Increasing numbers of drivers touting for work is a direct result of deregulation of the taxi industry according to Eastern Metropolitan Region MP Rod Barton.
Mr Barton said the recent media stories of young women being contacted directly by drivers was an extreme breach of privacy and an indication of how desperate competition was for work.
“Touting in any form can be an aggressive and intimidating act and these young women have good reason to be frightened by these messages. This is unacceptable behaviour from both the driver and booking network,” said Mr Barton.
Whether intentions are sinister or not, Mr Barton said since touting laws were scrapped in 2017 aggressive behaviour to secure rides was becoming more common.
Touting is the sad outcome of a system that is now socially, economically and commercially unsustainable.
“This type of behaviour needs to be stopped. Competition for a fare is fierce and touting is the sad outcome of a system that is now socially, economically and commercially unsustainable,” said Mr Barton.
Touting involves a driver approaching people on the street – and now by text – and asking if they want a ride. Often, it also comes with the offer of a ‘cashie’ – an agreed amount paid in cash.
“If you get in a vehicle following a touting offer your ride may not be legal, and it is not safe. There may be no logging of the ride through meters or ride-share apps and none of the safety measures of a proper transaction.
“Touting is becoming an increasing problem because we find ourselves in a situation where deregulation of the taxi and car hire industry has led to the dumping of tens of thousands of unviable commercial passenger vehicles on the streets of Melbourne,” Mr Barton said.

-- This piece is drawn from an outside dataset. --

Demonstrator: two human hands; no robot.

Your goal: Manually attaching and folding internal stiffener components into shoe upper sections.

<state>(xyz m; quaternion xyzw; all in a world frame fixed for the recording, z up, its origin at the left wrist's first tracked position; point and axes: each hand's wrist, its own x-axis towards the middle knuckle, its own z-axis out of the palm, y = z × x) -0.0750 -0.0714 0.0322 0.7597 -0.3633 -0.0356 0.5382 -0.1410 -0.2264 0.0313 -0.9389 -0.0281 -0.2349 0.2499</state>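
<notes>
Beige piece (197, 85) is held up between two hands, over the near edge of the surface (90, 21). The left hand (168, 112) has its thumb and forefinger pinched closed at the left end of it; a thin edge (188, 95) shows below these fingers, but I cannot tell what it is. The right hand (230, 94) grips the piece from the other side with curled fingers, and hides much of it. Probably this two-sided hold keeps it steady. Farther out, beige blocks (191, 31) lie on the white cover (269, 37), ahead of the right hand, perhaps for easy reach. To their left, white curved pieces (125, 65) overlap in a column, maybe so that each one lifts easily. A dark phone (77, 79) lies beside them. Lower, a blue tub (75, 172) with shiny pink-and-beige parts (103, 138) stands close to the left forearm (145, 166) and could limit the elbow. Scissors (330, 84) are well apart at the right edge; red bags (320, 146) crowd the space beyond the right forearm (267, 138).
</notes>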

Since deregulation of the taxi and car hire industry the number of cabs has risen from 5600 to to 11,807. Hire cars are up from an original 2800 to 50,192.
“There are now about 92,479 accredited commercial drivers registered – all of whom are trying to live on less than a living wage,” said Mr Barton.
Mr Barton said he would urge Transport Minister Melissa Horne to reinstate the touting laws that were scrapped in 2017.